"I should never sleep," I told him.
One day I consulted Eliza about the manufacture of a Confederate candle. We knew how to make it—by drawing a cotton rope many times through melted wax, and then winding it around a bottle. We could get the wax, but our position was an exposed one. Soldiers' tents were close around us, and we scrupulously avoided any revelation of our needs, lest they should deny themselves for our sakes. Eliza thought we might avail ourselves of the absence of the officers, and finish our work before they returned. We made our candle behind the kitchen; but that night, as I sat sewing beside its dim, glowworm light, I heard a step in the hall, and a hand, hastily thrust out, placed a brown paper parcel on the piano near the door. It was a soldier's ration of candles!
Of course I could not find shoes for my boys. I made little boots of carpet lined with flannel for my baby. A pair lasted just three days. A large bronze morocco pocket-book fell into my hands, of which I made boots for my little Mary. Alick,—prowling about the fields to gather the herb "life everlasting," of which we made yeast,—found two or three leather bags, and a soldier shoemaker contrived shoes for each of my boys.
My own prime necessity was for the steel we women wear in front of our stays. I suffered so much for want of this accustomed support, that Captain Lindsay had a pair made for me by the government gunsmith—the best I ever had.
The time came when the salable contents of the Washington trunk were all gone. I then cut up my husband's dress-coat, and designed well-fitting ladies' gloves, with gauntlets made of the watered silk lining. Of an interlining of gray flannel I made gray gloves, and this glove manufacture yielded me hundreds of dollars. Thirteen small fragments of flannel were left after the gloves were finished. Of these, pieced together, I made a pair of drawers for my Willy,—my youngest boy.

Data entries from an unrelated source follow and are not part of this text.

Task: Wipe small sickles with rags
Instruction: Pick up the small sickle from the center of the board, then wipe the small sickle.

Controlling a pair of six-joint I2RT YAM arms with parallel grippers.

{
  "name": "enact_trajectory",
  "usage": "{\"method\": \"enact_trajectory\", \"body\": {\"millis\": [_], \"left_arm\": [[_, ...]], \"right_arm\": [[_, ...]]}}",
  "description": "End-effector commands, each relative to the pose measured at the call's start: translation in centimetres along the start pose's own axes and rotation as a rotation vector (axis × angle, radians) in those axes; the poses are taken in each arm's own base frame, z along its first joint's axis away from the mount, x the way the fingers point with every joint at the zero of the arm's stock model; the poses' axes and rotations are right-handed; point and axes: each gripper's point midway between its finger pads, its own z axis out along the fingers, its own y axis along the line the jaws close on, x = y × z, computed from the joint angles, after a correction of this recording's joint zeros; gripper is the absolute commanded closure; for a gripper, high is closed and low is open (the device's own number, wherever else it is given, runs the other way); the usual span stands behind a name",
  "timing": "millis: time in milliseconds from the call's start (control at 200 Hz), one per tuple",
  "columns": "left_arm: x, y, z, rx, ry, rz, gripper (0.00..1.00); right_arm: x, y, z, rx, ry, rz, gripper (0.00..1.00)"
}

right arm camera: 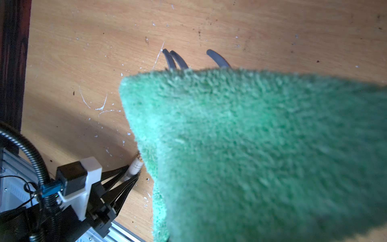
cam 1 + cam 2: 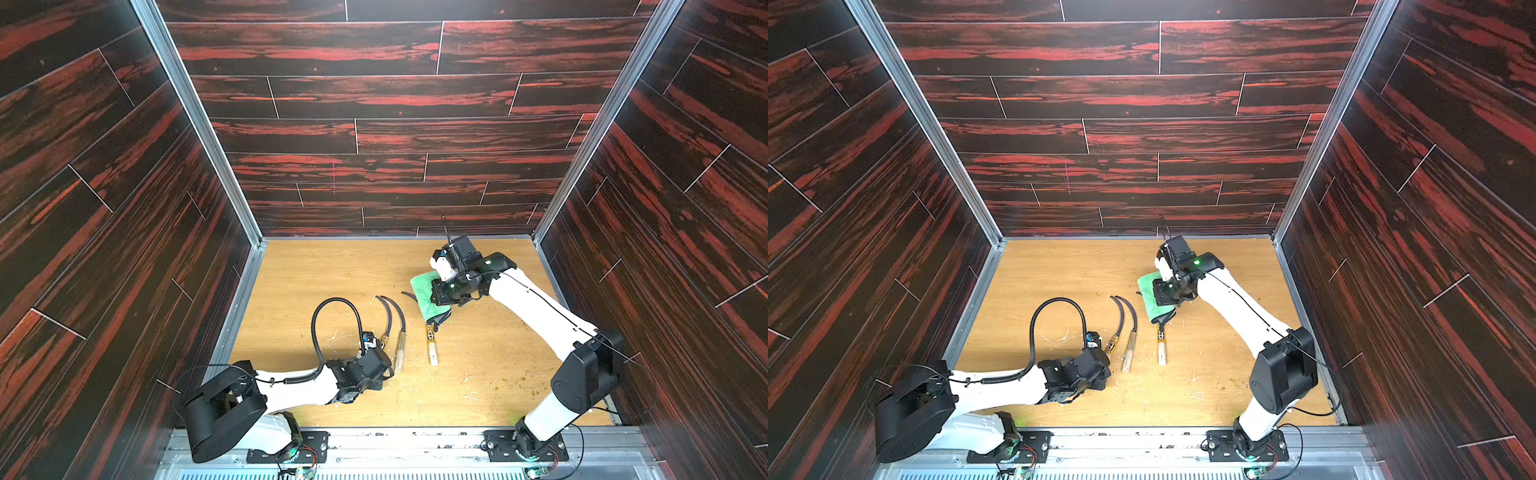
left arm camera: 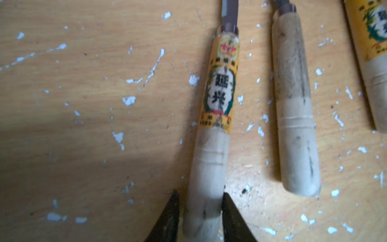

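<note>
Wiping apparently not begun: left hand pinched onto the handle end of a sickle lying ahead on the desk, right hand clamped on the rag beneath it, all three outstanding.

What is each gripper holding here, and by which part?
Left gripper: labelled sickle, pinched at the handle's butt end, lying on the table. Right gripper: green rag, grip spot hidden by the cloth.

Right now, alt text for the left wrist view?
The left gripper flanks the butt end of a yellow-labelled sickle lying on a scuffed wooden table. Beside it lie a plain-handled sickle and, cropped at the edge, another labelled one.
</note>
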Motion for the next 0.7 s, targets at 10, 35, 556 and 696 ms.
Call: {"method": "enact_trajectory", "body": {"millis": [10,35,556,696], "left_arm": [[2.9,1.9,0.8,-0.053,0.092,0.02,0.73],[2.9,1.9,0.8,-0.053,0.092,0.021,0.75],[2.3,1.8,-1.9,0.044,0.019,0.087,0.84],[1.9,1.5,-2.4,0.07,-0.002,0.095,0.84]], "right_arm": [[0.0,0.3,0.7,0.005,0.029,0.005,0.89],[0.1,0.3,0.8,0.006,0.034,0.006,0.89],[0.8,8.8,6.4,-0.291,0.179,-0.162,0.92],[2.8,11.4,8.7,-0.366,0.261,-0.192,0.93]]}}
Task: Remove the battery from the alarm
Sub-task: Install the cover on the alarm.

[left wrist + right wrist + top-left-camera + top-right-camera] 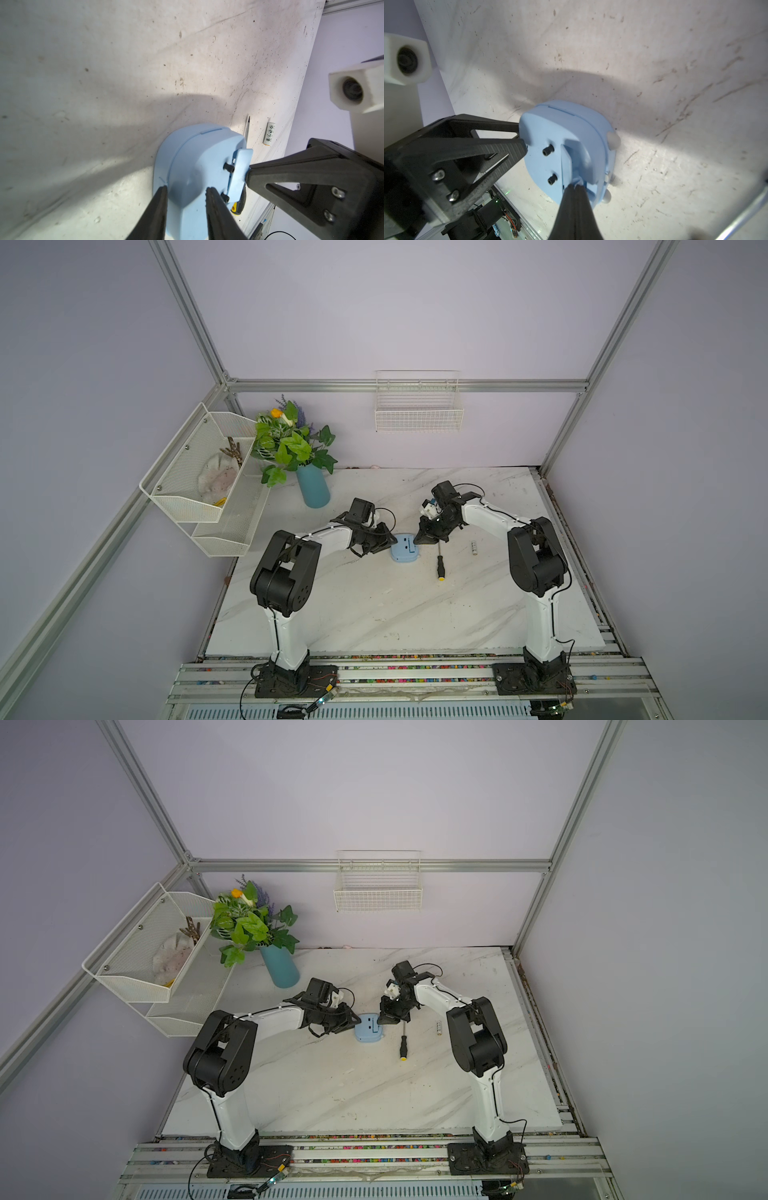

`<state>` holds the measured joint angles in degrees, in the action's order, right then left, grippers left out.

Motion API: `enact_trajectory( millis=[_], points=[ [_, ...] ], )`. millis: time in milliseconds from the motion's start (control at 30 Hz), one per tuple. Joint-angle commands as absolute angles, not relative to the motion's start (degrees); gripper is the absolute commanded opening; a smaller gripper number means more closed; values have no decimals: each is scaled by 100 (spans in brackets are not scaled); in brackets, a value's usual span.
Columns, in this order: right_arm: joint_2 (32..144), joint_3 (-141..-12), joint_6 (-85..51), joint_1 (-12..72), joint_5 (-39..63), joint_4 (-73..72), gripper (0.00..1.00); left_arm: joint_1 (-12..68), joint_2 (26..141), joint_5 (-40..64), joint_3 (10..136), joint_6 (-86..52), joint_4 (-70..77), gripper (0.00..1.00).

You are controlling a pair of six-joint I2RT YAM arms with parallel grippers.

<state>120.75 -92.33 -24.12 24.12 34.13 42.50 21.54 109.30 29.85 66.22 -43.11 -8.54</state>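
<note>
You see the alarm (401, 551) lying face down on the marble table (374, 614), its plain blue back up, between the two grippers. The left gripper (186, 188) has its fingers partly open and set on both sides of the alarm's edge, on the robot's left side. In the right wrist view one finger (500, 126) touches the side wall and the other lies on the back, so this gripper has the alarm clamped.

The right gripper (576, 187) has its fingers fully together. Their common tip touches the end of the thin blue battery cover (240, 170), which stands tilted up from the back, beside two small black knobs (548, 150). I cannot tell if the cover is pinched or only pushed.

The battery (473, 549) is outside the alarm. It lies flat on the table on the robot's right side, well apart from the alarm, with the screwdriver (439, 566) between them. Its long axis runs from the robot's side toward the back wall, nearly parallel to the screwdriver. In the left wrist view its brass-coloured end points the same way as the screwdriver's yellow handle end, toward the robot's bases. The screwdriver's metal tip points toward the back wall and ends near the right gripper. The battery lies free of both grippers.
</note>
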Motion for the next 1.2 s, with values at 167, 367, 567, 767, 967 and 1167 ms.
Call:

The lines around us were now so closely drawn that my father returned home after short absences of a day or two. But we were made anxious, during a heavy snow early in December, by a more prolonged absence. Finally he appeared, on foot, hatless, and exhausted. He had been captured by a party of cavalrymen. He had told them of his non-combatant position, but when he asked for release, they shook their heads. At night they all prepared to bivouac upon the ground; assigned him a sheltered spot, gave him a good supper and blankets, and left him to his repose. As the night wore on and all grew still, he raised his head cautiously to reconnoitre, and to his surprise found himself at some distance from the guard—but his horse tied to a tree within the circle around the fire. My father took the hint and walked away unchallenged, "which proves, my dear," he said, "that a clergyman is not worth as much as a good horse in time of war."
CHAPTER XXIII
In the colony escaped from the shells and huddled together around General Lee were two very humble poor women who often visited me. One of them was the proud owner of a cow, "Morning-Glory," which she contrived to feed from the refuse of the camp kitchens, receiving in return a small quantity of milk, to be sold at prices beyond belief. I never saw Morning-Glory, but I often heard her friendly echo to the lowing of my little Rose, morning and evening. Being interpreted, it might have been found to convey an expression of surprise that either was still alive, so slender was their allowance of food.
One day I espied, coming down the dusty road, the limp, sunbonneted figure of Morning-Glory's mistress. She sank upon the nearest chair, pushed back her calico bonnet, and revealed a face blurred with tears and hair dishevelled beyond the ordinary.
"Good morning, Mrs. Jones! Come to the fire! It's a cold morning."